#### PROBLEM REQUIREMENTS:
Where a line holds the word "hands", copy that line from the data below.

#### RECORDS SUPPLIED:
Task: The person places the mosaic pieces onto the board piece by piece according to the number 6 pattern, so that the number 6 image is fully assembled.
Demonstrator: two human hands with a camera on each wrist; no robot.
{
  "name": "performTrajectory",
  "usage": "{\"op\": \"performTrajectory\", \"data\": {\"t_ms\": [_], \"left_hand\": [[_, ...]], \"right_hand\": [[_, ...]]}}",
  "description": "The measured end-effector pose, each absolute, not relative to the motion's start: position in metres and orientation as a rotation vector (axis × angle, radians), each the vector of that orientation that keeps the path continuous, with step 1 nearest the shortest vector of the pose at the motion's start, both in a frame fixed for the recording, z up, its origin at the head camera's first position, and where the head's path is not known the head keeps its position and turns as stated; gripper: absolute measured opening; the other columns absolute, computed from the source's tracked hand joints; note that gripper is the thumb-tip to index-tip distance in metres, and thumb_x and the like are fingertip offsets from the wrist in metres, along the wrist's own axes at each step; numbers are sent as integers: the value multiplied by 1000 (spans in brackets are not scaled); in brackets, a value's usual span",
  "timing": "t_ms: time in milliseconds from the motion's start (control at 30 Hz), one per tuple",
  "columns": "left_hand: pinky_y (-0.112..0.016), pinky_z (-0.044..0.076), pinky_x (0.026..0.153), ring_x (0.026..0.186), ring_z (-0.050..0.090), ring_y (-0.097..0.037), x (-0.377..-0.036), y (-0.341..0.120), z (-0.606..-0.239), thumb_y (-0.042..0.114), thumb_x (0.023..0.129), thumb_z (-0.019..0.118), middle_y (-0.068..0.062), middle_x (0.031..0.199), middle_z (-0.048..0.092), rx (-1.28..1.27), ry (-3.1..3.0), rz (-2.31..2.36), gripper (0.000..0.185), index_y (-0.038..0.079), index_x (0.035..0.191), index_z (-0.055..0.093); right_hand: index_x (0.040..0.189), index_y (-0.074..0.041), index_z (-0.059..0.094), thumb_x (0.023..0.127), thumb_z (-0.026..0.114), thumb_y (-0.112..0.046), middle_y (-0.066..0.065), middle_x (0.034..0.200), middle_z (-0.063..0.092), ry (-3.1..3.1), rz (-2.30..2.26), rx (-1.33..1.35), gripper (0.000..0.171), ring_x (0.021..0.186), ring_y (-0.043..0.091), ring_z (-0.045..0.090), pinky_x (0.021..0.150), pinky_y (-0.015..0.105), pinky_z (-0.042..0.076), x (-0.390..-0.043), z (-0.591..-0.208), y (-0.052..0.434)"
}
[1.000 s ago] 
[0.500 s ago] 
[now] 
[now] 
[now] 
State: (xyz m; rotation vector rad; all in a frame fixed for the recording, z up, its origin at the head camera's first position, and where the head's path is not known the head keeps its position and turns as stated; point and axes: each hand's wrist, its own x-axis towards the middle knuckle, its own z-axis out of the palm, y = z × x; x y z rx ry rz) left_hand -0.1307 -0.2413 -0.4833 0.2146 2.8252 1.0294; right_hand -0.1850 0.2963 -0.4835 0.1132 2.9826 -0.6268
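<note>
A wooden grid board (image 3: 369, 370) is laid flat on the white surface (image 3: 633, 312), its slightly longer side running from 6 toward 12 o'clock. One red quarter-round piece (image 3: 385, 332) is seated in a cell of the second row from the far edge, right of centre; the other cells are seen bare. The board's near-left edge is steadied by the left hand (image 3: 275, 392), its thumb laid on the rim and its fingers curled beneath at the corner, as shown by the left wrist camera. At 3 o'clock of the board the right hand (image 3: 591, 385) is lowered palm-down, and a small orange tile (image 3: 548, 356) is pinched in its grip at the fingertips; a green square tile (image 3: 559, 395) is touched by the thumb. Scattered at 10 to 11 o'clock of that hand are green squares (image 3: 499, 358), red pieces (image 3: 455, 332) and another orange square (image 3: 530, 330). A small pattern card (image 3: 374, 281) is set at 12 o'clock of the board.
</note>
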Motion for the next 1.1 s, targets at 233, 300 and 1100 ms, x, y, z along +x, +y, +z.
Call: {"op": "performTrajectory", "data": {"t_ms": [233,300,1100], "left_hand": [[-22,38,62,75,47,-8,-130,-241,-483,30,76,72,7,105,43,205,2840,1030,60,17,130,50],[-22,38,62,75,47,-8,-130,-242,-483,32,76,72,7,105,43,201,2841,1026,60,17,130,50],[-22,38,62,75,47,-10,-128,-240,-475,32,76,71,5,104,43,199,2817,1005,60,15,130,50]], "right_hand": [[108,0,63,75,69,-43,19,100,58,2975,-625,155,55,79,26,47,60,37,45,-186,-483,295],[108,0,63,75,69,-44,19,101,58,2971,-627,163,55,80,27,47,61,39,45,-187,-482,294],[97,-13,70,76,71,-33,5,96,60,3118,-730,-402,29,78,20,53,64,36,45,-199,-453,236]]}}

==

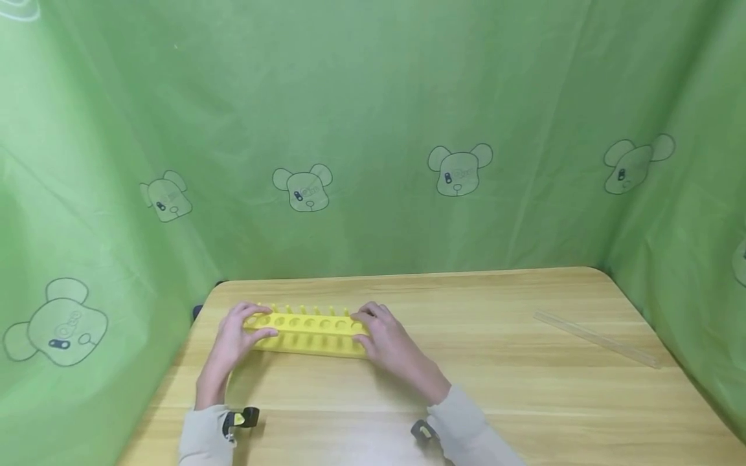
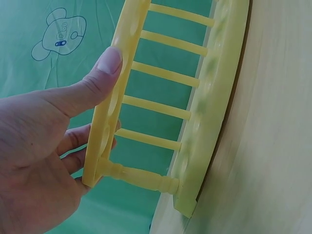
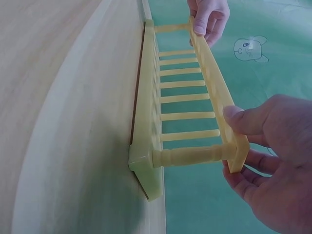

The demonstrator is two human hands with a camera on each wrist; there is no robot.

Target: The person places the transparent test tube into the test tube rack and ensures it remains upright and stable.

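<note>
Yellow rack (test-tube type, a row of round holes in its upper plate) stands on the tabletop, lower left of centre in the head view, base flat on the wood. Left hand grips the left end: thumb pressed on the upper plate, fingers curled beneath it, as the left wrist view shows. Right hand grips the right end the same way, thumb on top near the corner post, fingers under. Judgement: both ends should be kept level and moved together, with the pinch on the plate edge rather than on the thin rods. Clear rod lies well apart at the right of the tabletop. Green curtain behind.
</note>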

#### YOUR SOLUTION:
Demonstrator: two human hands with a camera on each wrist; no robot.
The demonstrator is two human hands with a camera on each wrist; there is no robot.

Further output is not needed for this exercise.